What you need to do » For each line below that includes the string "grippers", show the whole line.

== Available data

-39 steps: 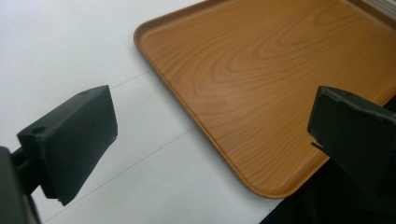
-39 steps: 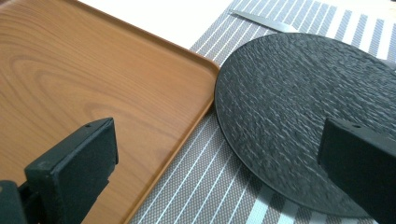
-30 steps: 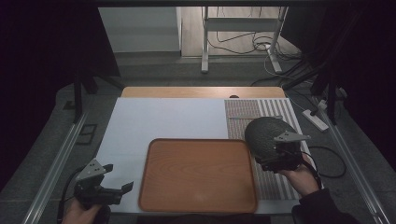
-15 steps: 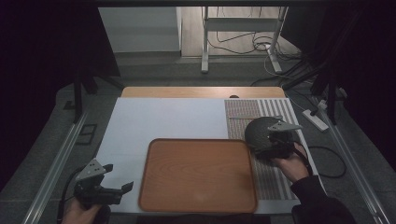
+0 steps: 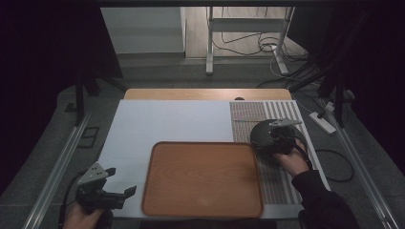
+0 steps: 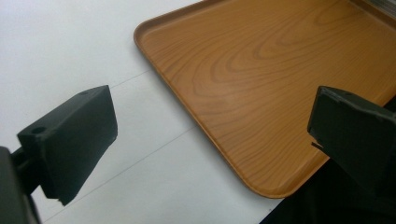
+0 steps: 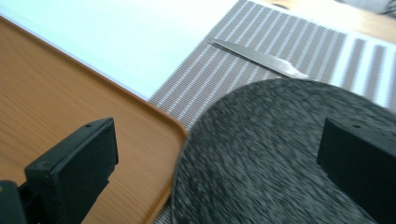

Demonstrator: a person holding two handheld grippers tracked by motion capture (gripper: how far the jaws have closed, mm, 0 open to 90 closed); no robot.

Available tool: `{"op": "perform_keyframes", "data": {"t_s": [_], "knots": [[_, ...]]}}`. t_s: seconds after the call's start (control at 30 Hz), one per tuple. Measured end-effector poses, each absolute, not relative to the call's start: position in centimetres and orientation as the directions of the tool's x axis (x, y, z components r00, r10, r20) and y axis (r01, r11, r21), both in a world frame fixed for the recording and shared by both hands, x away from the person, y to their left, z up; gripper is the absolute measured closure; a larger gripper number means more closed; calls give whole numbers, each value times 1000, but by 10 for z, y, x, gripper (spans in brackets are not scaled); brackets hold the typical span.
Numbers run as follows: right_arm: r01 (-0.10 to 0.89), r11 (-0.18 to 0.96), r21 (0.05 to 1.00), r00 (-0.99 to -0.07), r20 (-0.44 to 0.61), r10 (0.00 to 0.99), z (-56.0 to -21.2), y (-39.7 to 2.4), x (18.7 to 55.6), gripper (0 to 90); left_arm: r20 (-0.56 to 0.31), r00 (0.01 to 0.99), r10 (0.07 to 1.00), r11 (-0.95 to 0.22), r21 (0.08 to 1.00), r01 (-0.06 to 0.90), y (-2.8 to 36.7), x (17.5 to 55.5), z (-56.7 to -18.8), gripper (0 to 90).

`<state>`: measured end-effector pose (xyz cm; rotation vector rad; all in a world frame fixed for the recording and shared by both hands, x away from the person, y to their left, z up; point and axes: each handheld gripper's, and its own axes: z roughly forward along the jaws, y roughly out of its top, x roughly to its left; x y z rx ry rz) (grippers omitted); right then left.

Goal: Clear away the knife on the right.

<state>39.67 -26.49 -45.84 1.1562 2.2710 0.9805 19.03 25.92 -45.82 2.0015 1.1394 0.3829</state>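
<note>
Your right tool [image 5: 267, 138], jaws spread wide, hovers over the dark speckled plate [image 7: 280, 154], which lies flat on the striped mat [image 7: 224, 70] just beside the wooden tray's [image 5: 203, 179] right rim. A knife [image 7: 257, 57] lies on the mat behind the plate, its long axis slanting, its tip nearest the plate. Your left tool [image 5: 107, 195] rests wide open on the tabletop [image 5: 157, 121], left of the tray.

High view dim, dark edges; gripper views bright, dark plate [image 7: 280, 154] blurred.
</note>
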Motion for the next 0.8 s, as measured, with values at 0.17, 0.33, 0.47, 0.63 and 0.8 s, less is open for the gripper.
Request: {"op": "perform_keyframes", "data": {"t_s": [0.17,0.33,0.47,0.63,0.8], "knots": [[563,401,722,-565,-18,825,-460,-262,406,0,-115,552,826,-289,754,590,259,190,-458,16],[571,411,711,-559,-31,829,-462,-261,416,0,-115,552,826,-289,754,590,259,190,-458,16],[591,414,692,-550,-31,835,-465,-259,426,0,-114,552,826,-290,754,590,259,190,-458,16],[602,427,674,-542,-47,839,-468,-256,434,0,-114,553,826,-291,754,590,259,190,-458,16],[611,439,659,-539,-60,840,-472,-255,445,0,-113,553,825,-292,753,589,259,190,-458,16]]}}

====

Response area »
Demonstrator: a person holding two handheld grippers tracked by motion capture (gripper: how far the jaws have closed, mm, 0 open to 90 closed); no robot.
`<state>`: measured end-effector pose (xyz cm; rotation vector rad; all in a world frame fixed for the recording and shared by both hands, x away from the person, y to their left, z up; point and axes: each handheld gripper's, and its own axes: z roughly forward along the jaws, y roughly out of its top, x roughly to its left; x y z rx ry rz) (grippers omitted); right then left.

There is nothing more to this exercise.